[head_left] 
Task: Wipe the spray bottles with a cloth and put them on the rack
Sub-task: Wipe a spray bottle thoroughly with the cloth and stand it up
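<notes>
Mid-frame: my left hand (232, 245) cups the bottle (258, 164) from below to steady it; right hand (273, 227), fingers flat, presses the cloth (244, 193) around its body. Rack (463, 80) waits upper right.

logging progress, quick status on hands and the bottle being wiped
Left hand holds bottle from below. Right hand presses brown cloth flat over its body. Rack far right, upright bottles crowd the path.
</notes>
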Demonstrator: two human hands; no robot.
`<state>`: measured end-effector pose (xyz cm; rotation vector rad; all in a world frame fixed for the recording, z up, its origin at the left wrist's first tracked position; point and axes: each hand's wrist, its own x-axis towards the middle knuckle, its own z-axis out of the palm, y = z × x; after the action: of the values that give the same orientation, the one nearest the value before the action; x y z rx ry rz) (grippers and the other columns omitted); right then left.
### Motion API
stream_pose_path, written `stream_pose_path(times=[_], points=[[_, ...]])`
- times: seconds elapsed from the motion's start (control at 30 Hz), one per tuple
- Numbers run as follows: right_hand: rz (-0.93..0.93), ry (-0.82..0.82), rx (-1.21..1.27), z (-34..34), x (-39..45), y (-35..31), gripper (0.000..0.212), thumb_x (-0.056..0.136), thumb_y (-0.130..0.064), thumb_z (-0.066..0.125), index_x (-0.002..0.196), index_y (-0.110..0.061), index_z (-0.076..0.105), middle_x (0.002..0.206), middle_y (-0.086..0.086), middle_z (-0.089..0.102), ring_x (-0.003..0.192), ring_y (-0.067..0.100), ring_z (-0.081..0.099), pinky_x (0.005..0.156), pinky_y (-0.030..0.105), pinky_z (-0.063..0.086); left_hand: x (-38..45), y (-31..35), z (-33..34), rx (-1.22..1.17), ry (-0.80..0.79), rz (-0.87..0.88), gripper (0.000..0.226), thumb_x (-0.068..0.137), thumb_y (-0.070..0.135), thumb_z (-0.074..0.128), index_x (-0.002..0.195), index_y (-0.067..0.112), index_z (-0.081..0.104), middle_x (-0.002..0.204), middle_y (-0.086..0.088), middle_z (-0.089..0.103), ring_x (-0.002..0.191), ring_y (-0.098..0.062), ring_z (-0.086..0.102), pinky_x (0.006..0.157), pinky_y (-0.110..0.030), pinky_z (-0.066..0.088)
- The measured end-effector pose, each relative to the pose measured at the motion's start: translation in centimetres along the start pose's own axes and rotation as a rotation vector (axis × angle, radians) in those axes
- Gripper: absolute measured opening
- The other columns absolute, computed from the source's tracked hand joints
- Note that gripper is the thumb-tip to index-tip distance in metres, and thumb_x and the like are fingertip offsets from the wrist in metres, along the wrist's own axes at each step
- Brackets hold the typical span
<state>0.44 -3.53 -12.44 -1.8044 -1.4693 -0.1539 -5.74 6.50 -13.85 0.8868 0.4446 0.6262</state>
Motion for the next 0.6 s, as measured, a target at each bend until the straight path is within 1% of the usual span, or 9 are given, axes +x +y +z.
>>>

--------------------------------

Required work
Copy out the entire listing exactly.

Finished task
[head_left] 
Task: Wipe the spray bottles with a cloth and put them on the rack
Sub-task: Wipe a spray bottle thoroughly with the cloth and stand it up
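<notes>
Mid-frame: my left hand (232, 245) cups the bottle (258, 164) from below to steady it; right hand (273, 227), fingers flat, presses the cloth (244, 193) around its body. Rack (463, 80) waits upper right.

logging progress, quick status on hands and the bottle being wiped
Left hand holds bottle from below. Right hand presses brown cloth flat over its body. Rack far right, upright bottles crowd the path.
</notes>
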Demonstrator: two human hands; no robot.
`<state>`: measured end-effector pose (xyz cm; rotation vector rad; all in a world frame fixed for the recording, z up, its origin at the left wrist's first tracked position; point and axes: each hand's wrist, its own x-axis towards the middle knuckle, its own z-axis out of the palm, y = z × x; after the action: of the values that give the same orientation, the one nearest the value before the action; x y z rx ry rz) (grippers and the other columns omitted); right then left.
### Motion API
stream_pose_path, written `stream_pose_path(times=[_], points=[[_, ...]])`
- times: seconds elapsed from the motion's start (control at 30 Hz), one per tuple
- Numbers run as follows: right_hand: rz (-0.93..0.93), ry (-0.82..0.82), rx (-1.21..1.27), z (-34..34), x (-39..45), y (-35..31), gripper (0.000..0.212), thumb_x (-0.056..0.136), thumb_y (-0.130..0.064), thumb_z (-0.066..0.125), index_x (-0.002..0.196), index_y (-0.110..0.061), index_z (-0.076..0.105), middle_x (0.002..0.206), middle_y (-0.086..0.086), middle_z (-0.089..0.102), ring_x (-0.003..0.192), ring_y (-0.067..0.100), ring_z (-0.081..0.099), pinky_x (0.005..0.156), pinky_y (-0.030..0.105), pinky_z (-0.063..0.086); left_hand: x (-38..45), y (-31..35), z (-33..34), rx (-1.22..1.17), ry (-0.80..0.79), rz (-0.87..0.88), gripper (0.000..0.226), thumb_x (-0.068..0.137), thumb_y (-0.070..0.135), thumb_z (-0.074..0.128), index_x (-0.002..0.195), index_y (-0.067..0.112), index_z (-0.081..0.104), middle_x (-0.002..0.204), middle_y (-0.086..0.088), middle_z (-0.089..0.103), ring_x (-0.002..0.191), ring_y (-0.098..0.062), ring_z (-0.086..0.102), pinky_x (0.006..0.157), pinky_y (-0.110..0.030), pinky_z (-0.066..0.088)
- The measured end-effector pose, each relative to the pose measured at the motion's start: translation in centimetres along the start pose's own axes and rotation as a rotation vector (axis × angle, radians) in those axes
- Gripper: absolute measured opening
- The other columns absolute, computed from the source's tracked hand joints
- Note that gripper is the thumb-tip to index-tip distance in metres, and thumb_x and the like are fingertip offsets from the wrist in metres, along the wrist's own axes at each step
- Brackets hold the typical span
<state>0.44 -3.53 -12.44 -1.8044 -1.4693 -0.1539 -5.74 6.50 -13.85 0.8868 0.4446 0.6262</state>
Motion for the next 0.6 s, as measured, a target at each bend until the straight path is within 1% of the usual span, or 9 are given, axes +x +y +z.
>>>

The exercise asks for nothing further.